Christian Hirte, Parlamentarischer Staatssekretär beim Bundesminister für Wirtschaft und Energie: „Geschulte Mitarbeiterinnen und Mitarbeiter sind der Schlüssel für die IT-Sicherheit in der Wirtschaft. Deshalb stärken wir die digitalen Kompetenzen und das Bewusstsein für die Risiken der Informationssicherheit schon in der Berufsschule. Mit unserem Förderprojekt „Bottom-Up“ im Rahmen unserer Initiative „IT-Sicherheit in der Wirtschaft“ unterstützen wir bundesweit schon 300 Berufsschulen mit insgesamt rund 500.000 Auszubildenden. Denn IT-Schutz und IT-Sicherheit muss für die jetzigen und zukünftigen Generationen von Auszubildenden ganz selbstverständlich zum Berufsalltag dazu gehören.“

Was ist „Bottom-Up“?

Das Förderprojekt „Bottom-Up“ der „Initiative Deutschland sicher im Netz e.V.“ hat die Verbesserung der IT-Sicherheit in kleinen und kleinsten Betrieben zum Ziel – und setzt dabei auf die Mitarbeiter von morgen. Bundesweit werden Berufsschulen unterstützt bei der Vermittlung digitaler Kompetenzen für IT-Schutz und Sicherheit.

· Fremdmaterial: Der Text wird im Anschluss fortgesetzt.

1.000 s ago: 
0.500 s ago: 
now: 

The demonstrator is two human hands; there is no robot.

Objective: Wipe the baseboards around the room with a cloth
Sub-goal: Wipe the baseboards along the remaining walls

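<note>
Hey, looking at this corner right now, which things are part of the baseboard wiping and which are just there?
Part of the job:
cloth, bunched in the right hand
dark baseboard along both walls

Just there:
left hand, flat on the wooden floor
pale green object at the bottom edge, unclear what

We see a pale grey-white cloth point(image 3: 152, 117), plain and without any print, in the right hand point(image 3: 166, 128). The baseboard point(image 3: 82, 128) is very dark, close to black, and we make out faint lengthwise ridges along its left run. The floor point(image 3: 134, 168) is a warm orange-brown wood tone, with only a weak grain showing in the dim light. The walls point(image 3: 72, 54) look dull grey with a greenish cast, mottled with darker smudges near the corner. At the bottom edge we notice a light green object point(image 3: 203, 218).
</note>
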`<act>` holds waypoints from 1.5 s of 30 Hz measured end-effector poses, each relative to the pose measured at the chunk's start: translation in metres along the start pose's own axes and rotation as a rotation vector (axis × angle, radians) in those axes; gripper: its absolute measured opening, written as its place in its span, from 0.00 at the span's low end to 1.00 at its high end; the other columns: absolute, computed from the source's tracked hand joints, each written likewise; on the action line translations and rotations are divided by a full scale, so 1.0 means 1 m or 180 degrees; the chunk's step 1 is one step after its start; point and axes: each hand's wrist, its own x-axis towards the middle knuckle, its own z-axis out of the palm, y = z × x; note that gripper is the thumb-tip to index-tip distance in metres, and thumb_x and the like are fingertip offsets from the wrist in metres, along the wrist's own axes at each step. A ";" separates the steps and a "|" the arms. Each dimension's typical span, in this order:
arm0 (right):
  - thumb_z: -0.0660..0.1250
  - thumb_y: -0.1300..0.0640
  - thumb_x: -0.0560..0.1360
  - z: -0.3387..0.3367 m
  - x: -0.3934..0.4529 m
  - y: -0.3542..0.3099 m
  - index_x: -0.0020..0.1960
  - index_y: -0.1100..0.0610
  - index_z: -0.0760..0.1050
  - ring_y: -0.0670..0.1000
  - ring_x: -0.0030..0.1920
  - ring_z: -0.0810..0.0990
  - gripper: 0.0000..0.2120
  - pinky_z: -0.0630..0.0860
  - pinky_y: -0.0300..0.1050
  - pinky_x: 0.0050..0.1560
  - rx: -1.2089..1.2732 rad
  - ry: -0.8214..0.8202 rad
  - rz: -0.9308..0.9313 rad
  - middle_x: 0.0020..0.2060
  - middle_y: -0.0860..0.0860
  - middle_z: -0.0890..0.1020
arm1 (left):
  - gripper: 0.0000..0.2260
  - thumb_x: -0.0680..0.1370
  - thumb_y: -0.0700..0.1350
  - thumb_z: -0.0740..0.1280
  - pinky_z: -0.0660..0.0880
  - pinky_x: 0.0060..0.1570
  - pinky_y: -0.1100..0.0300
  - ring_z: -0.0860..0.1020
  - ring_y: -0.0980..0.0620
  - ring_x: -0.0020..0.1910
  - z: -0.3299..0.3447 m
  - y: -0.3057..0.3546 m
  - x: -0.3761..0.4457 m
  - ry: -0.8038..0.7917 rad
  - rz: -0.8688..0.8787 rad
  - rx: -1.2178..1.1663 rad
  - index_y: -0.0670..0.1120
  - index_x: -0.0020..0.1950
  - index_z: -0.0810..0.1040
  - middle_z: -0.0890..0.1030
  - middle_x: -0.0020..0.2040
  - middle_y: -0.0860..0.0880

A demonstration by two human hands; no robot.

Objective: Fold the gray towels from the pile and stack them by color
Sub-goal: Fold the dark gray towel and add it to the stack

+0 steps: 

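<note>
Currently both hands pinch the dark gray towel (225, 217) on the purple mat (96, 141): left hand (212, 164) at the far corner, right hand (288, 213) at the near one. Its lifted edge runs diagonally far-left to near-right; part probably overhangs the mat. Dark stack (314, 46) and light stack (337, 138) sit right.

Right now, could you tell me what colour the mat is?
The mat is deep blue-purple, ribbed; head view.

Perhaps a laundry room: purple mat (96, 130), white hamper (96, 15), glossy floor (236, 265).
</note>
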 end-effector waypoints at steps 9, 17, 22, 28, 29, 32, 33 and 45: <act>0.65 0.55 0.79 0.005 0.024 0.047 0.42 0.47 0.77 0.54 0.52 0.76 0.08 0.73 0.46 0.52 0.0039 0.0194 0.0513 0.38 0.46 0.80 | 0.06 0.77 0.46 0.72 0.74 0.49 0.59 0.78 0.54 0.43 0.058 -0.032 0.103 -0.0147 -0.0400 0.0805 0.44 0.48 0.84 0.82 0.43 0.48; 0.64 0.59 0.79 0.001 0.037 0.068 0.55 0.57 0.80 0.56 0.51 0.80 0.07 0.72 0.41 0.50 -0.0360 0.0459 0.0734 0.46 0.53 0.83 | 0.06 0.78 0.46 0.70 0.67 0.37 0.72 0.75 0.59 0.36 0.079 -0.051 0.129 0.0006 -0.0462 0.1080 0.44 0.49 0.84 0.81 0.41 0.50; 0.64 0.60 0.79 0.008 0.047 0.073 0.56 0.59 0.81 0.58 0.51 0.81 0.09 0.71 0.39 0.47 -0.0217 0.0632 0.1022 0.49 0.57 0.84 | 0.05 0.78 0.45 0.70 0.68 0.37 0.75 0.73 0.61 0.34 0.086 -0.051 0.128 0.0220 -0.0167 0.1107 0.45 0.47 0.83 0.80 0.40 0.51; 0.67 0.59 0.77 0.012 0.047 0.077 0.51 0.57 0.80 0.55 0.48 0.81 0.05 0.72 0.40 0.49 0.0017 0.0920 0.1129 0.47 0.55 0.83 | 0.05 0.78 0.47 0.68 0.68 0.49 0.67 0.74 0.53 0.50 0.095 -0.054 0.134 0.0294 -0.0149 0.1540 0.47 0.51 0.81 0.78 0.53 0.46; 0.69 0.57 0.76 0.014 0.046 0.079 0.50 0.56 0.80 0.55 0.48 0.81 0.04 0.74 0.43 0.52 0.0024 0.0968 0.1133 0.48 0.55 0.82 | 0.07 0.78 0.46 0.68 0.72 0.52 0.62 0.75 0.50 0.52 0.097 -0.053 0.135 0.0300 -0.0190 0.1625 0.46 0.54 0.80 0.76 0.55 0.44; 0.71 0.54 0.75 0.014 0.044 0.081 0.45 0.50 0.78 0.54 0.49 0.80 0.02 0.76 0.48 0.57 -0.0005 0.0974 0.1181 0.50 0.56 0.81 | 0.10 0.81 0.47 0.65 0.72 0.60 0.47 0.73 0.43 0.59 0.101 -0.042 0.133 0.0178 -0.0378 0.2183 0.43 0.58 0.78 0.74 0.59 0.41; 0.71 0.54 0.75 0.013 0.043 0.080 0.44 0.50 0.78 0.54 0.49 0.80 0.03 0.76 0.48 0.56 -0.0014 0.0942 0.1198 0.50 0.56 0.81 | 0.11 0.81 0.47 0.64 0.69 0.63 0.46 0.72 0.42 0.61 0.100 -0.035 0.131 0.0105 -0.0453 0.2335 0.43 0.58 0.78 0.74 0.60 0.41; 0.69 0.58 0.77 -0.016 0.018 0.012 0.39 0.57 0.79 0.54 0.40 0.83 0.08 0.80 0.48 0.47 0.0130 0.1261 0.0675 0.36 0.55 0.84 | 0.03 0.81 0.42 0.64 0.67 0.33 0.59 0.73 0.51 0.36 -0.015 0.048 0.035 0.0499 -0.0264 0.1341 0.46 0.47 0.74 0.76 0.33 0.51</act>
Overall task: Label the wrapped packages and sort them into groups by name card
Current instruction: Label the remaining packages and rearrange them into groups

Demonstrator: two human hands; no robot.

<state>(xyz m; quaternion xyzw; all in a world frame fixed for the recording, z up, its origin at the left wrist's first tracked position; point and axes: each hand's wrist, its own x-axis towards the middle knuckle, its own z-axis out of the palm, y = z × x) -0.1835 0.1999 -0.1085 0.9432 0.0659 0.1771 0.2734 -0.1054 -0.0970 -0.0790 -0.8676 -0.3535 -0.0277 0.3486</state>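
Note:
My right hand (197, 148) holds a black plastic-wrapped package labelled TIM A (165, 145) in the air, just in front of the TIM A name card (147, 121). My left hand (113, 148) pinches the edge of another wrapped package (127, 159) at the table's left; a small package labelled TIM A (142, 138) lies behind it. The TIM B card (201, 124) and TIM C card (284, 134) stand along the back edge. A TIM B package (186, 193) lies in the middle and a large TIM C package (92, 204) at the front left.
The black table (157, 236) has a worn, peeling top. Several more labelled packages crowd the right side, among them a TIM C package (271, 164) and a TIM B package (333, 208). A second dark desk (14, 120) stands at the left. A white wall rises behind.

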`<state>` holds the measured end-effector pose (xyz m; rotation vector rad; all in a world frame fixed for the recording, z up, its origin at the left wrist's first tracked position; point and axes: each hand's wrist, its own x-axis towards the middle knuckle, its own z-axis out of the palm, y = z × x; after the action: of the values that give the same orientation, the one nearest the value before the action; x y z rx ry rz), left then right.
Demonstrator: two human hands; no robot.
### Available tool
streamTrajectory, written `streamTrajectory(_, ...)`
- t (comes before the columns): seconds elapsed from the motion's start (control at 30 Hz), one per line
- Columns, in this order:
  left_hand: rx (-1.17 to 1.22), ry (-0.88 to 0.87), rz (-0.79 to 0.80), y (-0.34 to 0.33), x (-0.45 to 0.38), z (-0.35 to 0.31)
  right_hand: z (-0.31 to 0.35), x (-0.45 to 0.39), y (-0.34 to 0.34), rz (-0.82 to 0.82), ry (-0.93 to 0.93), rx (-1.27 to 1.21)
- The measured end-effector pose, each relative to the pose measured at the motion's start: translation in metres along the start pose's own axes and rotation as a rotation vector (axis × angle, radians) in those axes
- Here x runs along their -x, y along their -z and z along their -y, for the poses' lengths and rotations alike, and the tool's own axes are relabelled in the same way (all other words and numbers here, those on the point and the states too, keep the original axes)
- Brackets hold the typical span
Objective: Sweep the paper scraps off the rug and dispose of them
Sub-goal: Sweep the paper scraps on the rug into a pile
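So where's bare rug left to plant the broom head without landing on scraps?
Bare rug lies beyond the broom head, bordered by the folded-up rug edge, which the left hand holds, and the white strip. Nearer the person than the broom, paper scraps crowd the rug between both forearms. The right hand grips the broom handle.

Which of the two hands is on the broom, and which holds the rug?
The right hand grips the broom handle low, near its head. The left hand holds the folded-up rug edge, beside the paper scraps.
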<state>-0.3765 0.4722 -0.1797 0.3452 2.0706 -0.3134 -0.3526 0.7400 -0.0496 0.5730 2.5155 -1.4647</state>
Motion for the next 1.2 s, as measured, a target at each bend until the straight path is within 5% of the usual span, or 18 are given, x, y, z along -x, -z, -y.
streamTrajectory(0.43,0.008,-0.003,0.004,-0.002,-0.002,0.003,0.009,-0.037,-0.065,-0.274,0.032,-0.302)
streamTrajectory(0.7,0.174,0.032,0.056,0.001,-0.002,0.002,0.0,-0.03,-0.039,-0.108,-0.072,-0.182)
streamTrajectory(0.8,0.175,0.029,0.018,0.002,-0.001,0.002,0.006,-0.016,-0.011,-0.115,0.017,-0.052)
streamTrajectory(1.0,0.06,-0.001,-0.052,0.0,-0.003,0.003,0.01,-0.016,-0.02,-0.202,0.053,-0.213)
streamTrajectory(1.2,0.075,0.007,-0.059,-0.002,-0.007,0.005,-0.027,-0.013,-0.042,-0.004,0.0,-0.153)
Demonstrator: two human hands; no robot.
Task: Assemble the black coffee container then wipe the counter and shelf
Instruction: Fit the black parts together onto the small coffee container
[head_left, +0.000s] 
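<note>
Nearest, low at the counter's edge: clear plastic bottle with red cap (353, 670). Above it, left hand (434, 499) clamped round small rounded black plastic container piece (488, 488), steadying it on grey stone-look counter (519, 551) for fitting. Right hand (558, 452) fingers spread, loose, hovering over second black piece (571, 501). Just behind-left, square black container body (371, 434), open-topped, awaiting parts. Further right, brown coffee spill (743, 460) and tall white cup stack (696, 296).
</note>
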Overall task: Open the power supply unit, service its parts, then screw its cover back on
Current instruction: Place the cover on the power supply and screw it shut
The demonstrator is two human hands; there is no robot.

Was ist die Initiative „IT-Sicherheit in der Wirtschaft“?

Die Initiative „IT-Sicherheit in der Wirtschaft“ des Bundesministeriums für Wirtschaft und Energie will vor allem kleine und mittlere Unternehmen beim sicheren Einsatz von IKT-Systemen unterstützen. Gemeinsam mit IT-Sicherheitsexperten aus Wissenschaft, Wirtschaft und Verwaltung soll eine Grundlage dafür geschaffen werden, um die Bewusstseinsbildung in der digitalen Wirtschaft beim Thema IT-Sicherheit im Mittelstand zu stärken. Unternehmen sollen durch konkrete Unterstützungsmaßnahmen dazu befähigt werden, ihre IT-Sicherheit zu verbessern. Weitere Informationen zur Initiative und ihren Angeboten sind unter www.it-sicherheit-in-der-wirtschaft.de abrufbar.